STEPHEN R. COVEY, HOW TO DEVELOP YOUR PERSONAL MISSION STATEMENT

Feel familiar? Getting off track? Finding yourself heading in a different direction and wondering how you got there?

Sometimes we’re able to point to the circumstances that prompted us to make the choice. We lose our job. We need to care for an aging parent. A colleague presents an offer that’s hard to refuse. Our child develops a serious illness.

Other times we wake up to the reality that we’re off course. We didn’t see it coming. We didn’t recognize we were getting off course.

When this happens, I’m tempted to criticize myself for the change. “What was I thinking?

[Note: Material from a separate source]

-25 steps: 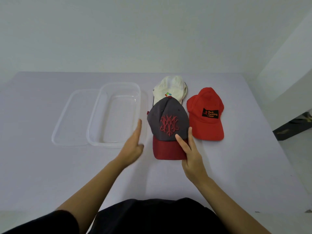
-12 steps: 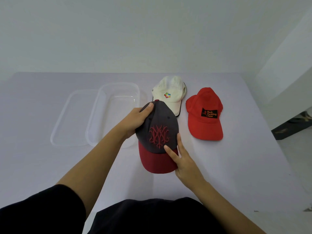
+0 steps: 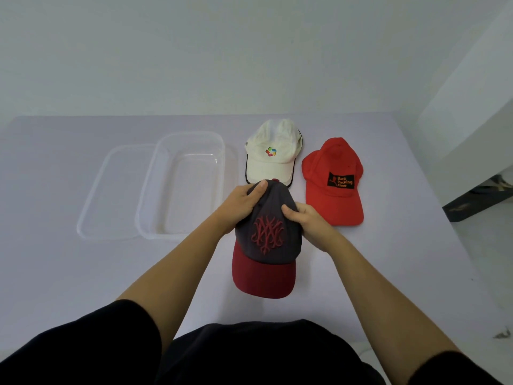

How could I do that? Why did I do that?”

The world bashes me already. I don’t need to join that mob.

So I have to choose to keep walking (or, in the case of the quotation, keep flying). I have to make a course correction. And there’s always the possibility that the change is the course correction.

How do I know the difference? Clumsily, often in confusion. I pull out the set of lenses I’ve collected over the years and look through them to see whether I’m need to make a course correction or the change is the correction.

  • Seek the wisdom of two or three people who know me well, who’s insight I trust, and who will be honest with me.
  • Make time for quiet and solitude that allows me to listen to the quiet whispers in my heart, my head, and my gut.
  • Get outside, by myself.
  • Stop and breathe.
  • Pray. Ask others’ to pray.
  • Read scripture or other books that, in the past, nudged me to clarity.
  • Look back to remember what I’ve learned from similar situations and review the arc of my life.
  • And, always, do the next right thing and live into this day.